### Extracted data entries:

--- START ---

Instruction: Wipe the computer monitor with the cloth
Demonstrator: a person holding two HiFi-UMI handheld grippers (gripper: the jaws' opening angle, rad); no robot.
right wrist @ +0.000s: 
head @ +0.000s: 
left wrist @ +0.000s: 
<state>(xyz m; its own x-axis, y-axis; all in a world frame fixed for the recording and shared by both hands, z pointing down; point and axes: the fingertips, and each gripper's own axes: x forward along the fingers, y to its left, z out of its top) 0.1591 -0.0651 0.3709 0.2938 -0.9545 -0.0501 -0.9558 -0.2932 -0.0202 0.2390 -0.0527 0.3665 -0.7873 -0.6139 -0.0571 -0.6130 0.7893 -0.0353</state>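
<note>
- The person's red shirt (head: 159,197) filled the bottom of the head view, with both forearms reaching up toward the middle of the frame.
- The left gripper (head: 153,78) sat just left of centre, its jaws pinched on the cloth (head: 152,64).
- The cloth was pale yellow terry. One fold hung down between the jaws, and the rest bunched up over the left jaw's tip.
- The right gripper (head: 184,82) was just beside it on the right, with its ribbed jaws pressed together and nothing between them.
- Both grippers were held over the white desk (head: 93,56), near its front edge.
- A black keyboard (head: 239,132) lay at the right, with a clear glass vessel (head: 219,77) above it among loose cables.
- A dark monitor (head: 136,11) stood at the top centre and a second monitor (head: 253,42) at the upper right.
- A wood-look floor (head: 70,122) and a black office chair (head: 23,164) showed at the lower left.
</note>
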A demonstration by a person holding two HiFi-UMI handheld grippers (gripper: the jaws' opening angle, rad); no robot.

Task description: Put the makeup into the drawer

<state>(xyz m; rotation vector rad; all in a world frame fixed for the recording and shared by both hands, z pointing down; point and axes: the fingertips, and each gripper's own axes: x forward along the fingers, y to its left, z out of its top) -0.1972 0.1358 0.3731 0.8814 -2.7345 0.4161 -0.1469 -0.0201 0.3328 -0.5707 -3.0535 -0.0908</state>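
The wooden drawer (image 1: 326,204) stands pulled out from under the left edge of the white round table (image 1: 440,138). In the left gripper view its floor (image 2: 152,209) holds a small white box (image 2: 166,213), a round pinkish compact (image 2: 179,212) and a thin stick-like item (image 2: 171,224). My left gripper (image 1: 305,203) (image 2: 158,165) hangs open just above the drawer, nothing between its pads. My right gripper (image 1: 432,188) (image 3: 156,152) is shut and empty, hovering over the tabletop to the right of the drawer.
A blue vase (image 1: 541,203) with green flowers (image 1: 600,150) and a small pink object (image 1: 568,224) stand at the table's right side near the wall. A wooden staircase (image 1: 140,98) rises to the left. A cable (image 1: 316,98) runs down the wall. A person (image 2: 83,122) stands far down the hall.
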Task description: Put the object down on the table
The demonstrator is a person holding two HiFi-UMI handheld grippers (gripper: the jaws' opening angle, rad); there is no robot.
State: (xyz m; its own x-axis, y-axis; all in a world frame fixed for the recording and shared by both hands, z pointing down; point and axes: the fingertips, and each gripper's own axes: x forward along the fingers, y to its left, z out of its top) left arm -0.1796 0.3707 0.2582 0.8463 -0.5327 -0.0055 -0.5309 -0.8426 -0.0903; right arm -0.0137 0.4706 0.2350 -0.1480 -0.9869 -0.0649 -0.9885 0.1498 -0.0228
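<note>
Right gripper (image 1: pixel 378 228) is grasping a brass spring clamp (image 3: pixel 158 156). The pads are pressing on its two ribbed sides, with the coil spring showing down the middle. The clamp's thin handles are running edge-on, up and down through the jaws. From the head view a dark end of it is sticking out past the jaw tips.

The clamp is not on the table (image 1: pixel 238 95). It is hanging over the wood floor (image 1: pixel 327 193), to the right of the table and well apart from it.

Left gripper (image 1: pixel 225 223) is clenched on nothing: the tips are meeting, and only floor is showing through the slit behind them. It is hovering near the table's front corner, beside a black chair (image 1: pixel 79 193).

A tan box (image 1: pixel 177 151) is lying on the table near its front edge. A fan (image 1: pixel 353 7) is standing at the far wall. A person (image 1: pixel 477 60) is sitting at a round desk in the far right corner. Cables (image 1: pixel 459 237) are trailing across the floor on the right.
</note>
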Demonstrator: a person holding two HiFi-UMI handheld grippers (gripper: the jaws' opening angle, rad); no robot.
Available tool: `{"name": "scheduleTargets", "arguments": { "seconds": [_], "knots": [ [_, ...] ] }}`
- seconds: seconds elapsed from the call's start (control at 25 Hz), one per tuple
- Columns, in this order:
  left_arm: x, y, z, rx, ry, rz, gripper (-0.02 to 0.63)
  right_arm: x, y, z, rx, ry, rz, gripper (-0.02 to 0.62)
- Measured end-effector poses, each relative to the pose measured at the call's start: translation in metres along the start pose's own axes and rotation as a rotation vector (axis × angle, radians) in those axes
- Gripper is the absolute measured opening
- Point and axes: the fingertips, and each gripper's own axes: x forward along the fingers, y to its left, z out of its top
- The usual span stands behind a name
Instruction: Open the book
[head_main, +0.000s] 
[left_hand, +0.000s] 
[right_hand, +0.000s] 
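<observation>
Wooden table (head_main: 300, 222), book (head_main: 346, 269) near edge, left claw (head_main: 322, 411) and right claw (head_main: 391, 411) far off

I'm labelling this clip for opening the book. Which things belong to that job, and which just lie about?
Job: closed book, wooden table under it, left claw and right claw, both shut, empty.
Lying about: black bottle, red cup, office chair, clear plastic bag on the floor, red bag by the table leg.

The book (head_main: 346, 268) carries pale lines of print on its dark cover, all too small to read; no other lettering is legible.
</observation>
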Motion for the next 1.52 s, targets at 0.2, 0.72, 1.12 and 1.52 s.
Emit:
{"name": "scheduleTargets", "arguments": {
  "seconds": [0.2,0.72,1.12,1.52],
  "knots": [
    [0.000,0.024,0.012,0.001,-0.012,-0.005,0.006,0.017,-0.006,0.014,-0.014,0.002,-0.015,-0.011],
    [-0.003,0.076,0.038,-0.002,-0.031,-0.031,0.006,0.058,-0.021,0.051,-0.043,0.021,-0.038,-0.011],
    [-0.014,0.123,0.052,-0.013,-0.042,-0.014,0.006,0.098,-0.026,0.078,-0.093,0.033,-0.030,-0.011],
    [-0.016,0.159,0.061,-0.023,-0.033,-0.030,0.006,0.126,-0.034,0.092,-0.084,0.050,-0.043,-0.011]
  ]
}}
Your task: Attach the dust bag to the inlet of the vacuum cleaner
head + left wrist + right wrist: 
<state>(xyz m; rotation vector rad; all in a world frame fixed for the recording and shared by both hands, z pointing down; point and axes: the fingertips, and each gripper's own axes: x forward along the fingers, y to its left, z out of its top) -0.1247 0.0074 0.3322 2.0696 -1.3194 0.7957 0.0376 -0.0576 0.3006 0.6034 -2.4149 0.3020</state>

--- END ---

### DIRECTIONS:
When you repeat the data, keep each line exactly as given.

### WRITTEN SOLUTION:
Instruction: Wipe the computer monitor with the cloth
Demonstrator: a person holding two HiFi-UMI handheld grippers (gripper: the jaws' opening angle, rad); no robot.
right wrist @ +0.000s: 
head @ +0.000s: 
left wrist @ +0.000s: 
<state>(xyz m; its own x-axis, y-axis; all in a world frame fixed for the recording and shared by both hands, z pointing down; point and axes: the fingertips, and each gripper's own axes: x forward along the fingers, y to its left, z out of its top) 0.1591 -0.0651 0.3709 0.2938 -0.9545 -0.0501 -0.9558 -0.2932 -0.0202 0.2390 -0.0527 0.3665 -0.7873 -0.6139 -0.0571 -0.6130 0.7893 -0.0353</state>
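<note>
- The person's red shirt (head: 159,197) filled the bottom of the head view, with both forearms reaching up toward the middle of the frame.
- The left gripper (head: 153,78) sat just left of centre, its jaws pinched on the cloth (head: 152,64).
- The cloth was pale yellow terry. One fold hung down between the jaws, and the rest bunched up over the left jaw's tip.
- The right gripper (head: 184,82) was just beside it on the right, with its ribbed jaws pressed together and nothing between them.
- Both grippers were held over the white desk (head: 93,56), near its front edge.
- A black keyboard (head: 239,132) lay at the right, with a clear glass vessel (head: 219,77) above it among loose cables.
- A dark monitor (head: 136,11) stood at the top centre and a second monitor (head: 253,42) at the upper right.
- A wood-look floor (head: 70,122) and a black office chair (head: 23,164) showed at the lower left.
</note>
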A demonstration by a person holding two HiFi-UMI handheld grippers (gripper: the jaws' opening angle, rad); no robot.

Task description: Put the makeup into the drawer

<state>(xyz m; rotation vector rad; all in a world frame fixed for the recording and shared by both hands, z pointing down; point and axes: the fingertips, and each gripper's own axes: x forward along the fingers, y to its left, z out of its top) -0.1972 0.1358 0.3731 0.8814 -2.7345 0.4161 -0.1469 -0.0201 0.3328 -0.5707 -3.0535 -0.0908</state>
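The wooden drawer (image 1: 326,204) stands pulled out from under the left edge of the white round table (image 1: 440,138). In the left gripper view its floor (image 2: 152,209) holds a small white box (image 2: 166,213), a round pinkish compact (image 2: 179,212) and a thin stick-like item (image 2: 171,224). My left gripper (image 1: 305,203) (image 2: 158,165) hangs open just above the drawer, nothing between its pads. My right gripper (image 1: 432,188) (image 3: 156,152) is shut and empty, hovering over the tabletop to the right of the drawer.
A blue vase (image 1: 541,203) with green flowers (image 1: 600,150) and a small pink object (image 1: 568,224) stand at the table's right side near the wall. A wooden staircase (image 1: 140,98) rises to the left. A cable (image 1: 316,98) runs down the wall. A person (image 2: 83,122) stands far down the hall.
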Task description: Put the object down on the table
The demonstrator is a person holding two HiFi-UMI handheld grippers (gripper: the jaws' opening angle, rad); there is no robot.
State: (xyz m; its own x-axis, y-axis; all in a world frame fixed for the recording and shared by both hands, z pointing down; point and axes: the fingertips, and each gripper's own axes: x forward along the fingers, y to its left, z out of its top) left arm -0.1796 0.3707 0.2582 0.8463 -0.5327 -0.0055 -0.5309 -0.8426 -0.0903; right arm -0.0137 0.4706 0.2350 -0.1480 -0.9869 -0.0649 -0.9885 0.1498 -0.0228
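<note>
Right gripper (image 1: pixel 378 228) is grasping a brass spring clamp (image 3: pixel 158 156). The pads are pressing on its two ribbed sides, with the coil spring showing down the middle. The clamp's thin handles are running edge-on, up and down through the jaws. From the head view a dark end of it is sticking out past the jaw tips.

The clamp is not on the table (image 1: pixel 238 95). It is hanging over the wood floor (image 1: pixel 327 193), to the right of the table and well apart from it.

Left gripper (image 1: pixel 225 223) is clenched on nothing: the tips are meeting, and only floor is showing through the slit behind them. It is hovering near the table's front corner, beside a black chair (image 1: pixel 79 193).

A tan box (image 1: pixel 177 151) is lying on the table near its front edge. A fan (image 1: pixel 353 7) is standing at the far wall. A person (image 1: pixel 477 60) is sitting at a round desk in the far right corner. Cables (image 1: pixel 459 237) are trailing across the floor on the right.
</note>
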Demonstrator: a person holding two HiFi-UMI handheld grippers (gripper: the jaws' opening angle, rad); no robot.
Available tool: `{"name": "scheduleTargets", "arguments": { "seconds": [_], "knots": [ [_, ...] ] }}`
- seconds: seconds elapsed from the call's start (control at 25 Hz), one per tuple
- Columns, in this order:
  left_arm: x, y, z, rx, ry, rz, gripper (-0.02 to 0.63)
  right_arm: x, y, z, rx, ry, rz, gripper (-0.02 to 0.62)
- Measured end-effector poses, each relative to the pose measured at the call's start: translation in metres along the start pose's own axes and rotation as a rotation vector (axis × angle, radians) in those axes
- Gripper is the absolute measured opening
- Point and axes: the fingertips, and each gripper's own axes: x forward along the fingers, y to its left, z out of its top
- The usual span stands behind a name
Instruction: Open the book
[head_main, +0.000s] 
[left_hand, +0.000s] 
[right_hand, +0.000s] 
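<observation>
Wooden table (head_main: 300, 222), book (head_main: 346, 269) near edge, left claw (head_main: 322, 411) and right claw (head_main: 391, 411) far off

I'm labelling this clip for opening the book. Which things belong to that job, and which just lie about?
Job: closed book, wooden table under it, left claw and right claw, both shut, empty.
Lying about: black bottle, red cup, office chair, clear plastic bag on the floor, red bag by the table leg.

The book (head_main: 346, 268) carries pale lines of print on its dark cover, all too small to read; no other lettering is legible.
</observation>
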Motion for the next 1.52 s, targets at 0.2, 0.72, 1.12 and 1.52 s.
Emit:
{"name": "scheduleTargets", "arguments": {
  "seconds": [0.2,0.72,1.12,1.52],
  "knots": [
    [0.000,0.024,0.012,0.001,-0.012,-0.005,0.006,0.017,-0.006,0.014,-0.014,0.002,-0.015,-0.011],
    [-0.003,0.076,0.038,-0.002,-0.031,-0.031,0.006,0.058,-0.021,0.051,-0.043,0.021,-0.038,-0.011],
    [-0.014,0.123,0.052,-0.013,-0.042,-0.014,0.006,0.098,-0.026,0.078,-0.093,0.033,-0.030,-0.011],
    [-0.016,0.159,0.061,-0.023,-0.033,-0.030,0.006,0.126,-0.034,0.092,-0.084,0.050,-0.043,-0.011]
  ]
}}
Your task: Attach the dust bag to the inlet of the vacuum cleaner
head + left wrist + right wrist: 
<state>(xyz m; rotation vector rad; all in a world frame fixed for the recording and shared by both hands, z pointing down; point and axes: the fingertips, and each gripper's own axes: x forward along the fingers, y to its left, z out of its top) -0.1247 0.0074 0.3322 2.0696 -1.3194 0.7957 0.0376 -0.0576 0.3006 0.6034 -2.4149 0.3020</state>

No further answer is required.